12. Compliance with Laws
The Company operates under the jurisdiction of the United Arab Emirates and complies with all applicable local and international regulations. Clients also agree to comply with all relevant laws and regulations in their respective jurisdictions.

13. Termination
Contracts may be terminated according to the provisions outlined in individual agreements. The Company may discontinue services if Clients breach contractual obligations or engage in unlawful conduct. All obligations that, by their nature, extend beyond termination shall remain enforceable.

14. Warranties
The Company confirms that services are provided following established standards. The Company does not provide warranties beyond those expressly documented in written contracts signed between the parties.

15. Force Majeure
The Company bears no responsibility for delays or failures resulting from events beyond reasonable control, including natural disasters, governmental actions, labor disputes, or technical disruptions. In such cases, contractual obligations may be suspended until conditions permit resumption.

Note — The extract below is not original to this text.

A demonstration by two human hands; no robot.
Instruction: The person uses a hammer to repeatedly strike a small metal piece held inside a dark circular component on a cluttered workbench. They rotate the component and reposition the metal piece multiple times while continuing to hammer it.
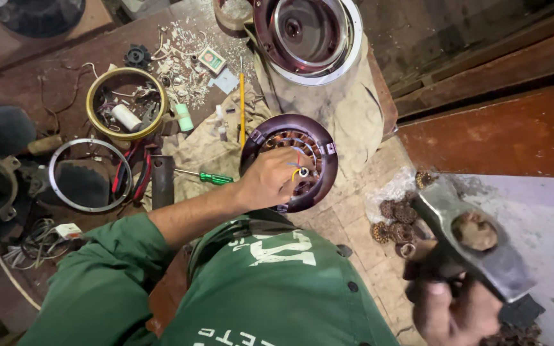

16. Governing Law and Jurisdiction
The laws of the United Arab Emirates govern these Terms and Conditions. Any dispute, controversy, or claim arising under these Terms and Conditions shall fall under the exclusive jurisdiction of the competent courts of Dubai.

17. Amendments
The Company reserves the right to amend, modify, or update these Terms and Conditions anytime. Updated versions will be published on the Website, and continued access constitutes acceptance of the revised terms.

18. Entire Agreement
These Terms and Conditions constitute the entire agreement between the Client and the Company regarding access and use of services, superseding any prior understanding, oral or written, concerning the subject matter.

19. Severability
If a competent court finds any provision of these Terms and Conditions unenforceable, the remaining provisions shall remain valid and enforceable.

20. Contact Information
For any inquiries regarding these Terms and Conditions, Clients may contact AREX Development through the official communication channels listed on the Website.